Aksi yang digerakkan elemen mahasiswa lintas organisasi HIMMAH, GMNI, HMI, hingga berbagai BEM kampus di Rantauprapat, bahkan diperkuat massa dari Labuhanbatu Selatan dan jaringan aktivis Bilah Hilir (Jabir), tak sekadar unjuk gigi. Mereka membawa enam tuntutan keras yang menyasar langsung jantung politik nasional.
Isi tuntutannya pedas dan menusuk. Pertama, mendesak DPRD Labuhanbatu bersama masyarakat menekan Mahkamah Kehormatan Dewan (MKD) agar memberi sanksi hukum dan etik terhadap anggota legislatif dari DPR RI hingga DPRD Kabupaten yang dinilai kerap melontarkan pernyataan provokatif, memicu kerusuhan, dan merusak stabilitas negara.
Kedua, mahasiswa menuntut DPRD Labuhanbatu menyatakan sikap tegas mendukung pengesahan Undang-Undang Perampasan Aset serta menolak tunjangan fantastis bagi anggota DPR. “Rakyat makin menderita, mereka malah sibuk menambah fasilitas! Apakah kursi empuk dan mobil mewah lebih penting daripada perut rakyat yang kosong?” teriak seorang orator dari atas mobil komando, disambut sorak massa.
Tuntutan ketiga dan keempat menyentuh luka bangsa. Mereka mendesak Presiden membebaskan seluruh massa aksi yang ditahan sejak demonstrasi 25 Agustus 2025 di berbagai daerah, serta menuntut Polri membuka tabir kasus kematian seorang driver ojek online dalam aksi Jakarta. Polri juga diminta menghentikan tindakan represif, khususnya di Sumatera Utara, di mana aparat dituding bertindak brutal terhadap rakyat yang menyuarakan aspirasi. “Kami bukan musuh negara! Suara kami bukan makar, ini jeritan rakyat yang lapar!” seru mahasiswa lainnya.
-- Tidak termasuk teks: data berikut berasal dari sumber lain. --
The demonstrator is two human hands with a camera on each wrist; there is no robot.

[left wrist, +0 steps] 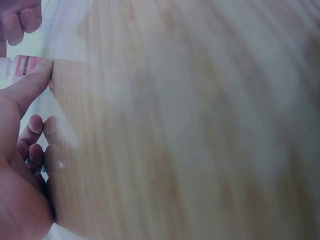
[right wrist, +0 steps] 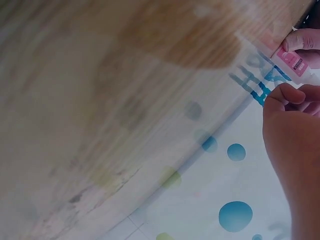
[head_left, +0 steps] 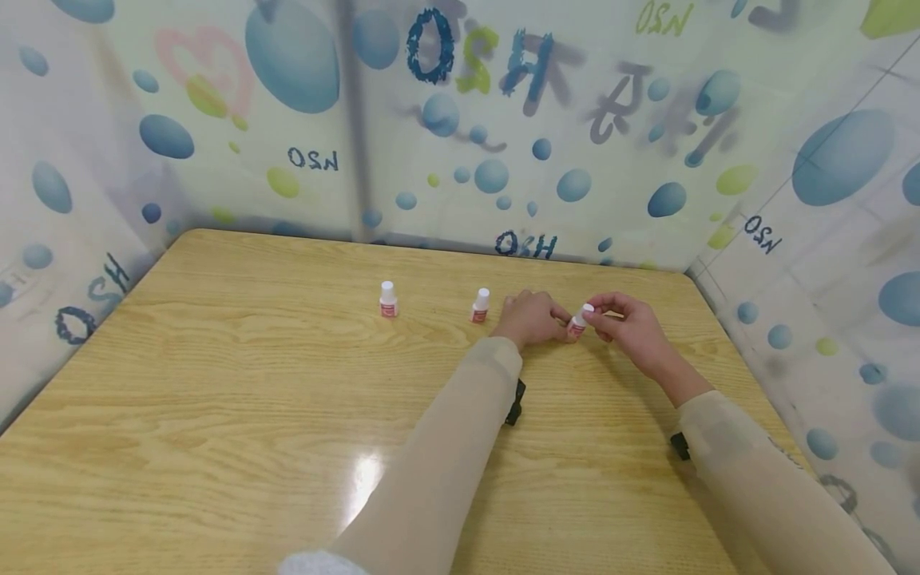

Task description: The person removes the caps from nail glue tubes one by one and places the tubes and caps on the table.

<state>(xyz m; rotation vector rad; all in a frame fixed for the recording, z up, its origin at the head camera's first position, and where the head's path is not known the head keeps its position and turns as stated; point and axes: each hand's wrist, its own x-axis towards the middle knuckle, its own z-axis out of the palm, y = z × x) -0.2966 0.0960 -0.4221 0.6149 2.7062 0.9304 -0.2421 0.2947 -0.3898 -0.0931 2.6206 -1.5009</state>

Tuntutan paling tajam menghentak di poin kelima dan keenam: mendesak Presiden mencopot Kapolri Jenderal Listyo Sigit Prabowo dan Kapolda Sumut Irjen Whisnu Herman Februanto, sekaligus mereformasi total Undang-Undang Kepolisian. “Polisi seharusnya mengayomi rakyat, bukan menggebuk rakyat. Jika tak bisa, lebih baik angkat kaki dari jabatannya!” pekik massa dengan nada murka.
Aksi yang berlangsung di bawah kawalan ketat aparat gabungan Polres Labuhanbatu, Kodim 0209/LB, Satpol PP hingga Satlak BPBD itu berlangsung panas namun tertib. Kapolres AKBP Choky Sentosa Meliala dan Dandim Letkol Inf Yudi Ardian Syahputro tampak langsung memimpin pengamanan.
Menariknya, sejumlah anggota DPRD Labuhanbatu justru memilih turun langsung membaur bersama massa. Mereka bahkan membacakan delapan pernyataan sikap sebagai bentuk respons atas gelombang aspirasi mahasiswa.
Demonstrasi ini menjadi sinyal kuat bahwa bara perlawanan mahasiswa belum padam. Dari Rantauprapat, api protes itu bisa saja merambat ke daerah lain, membentuk gelombang besar yang sulit dibendung.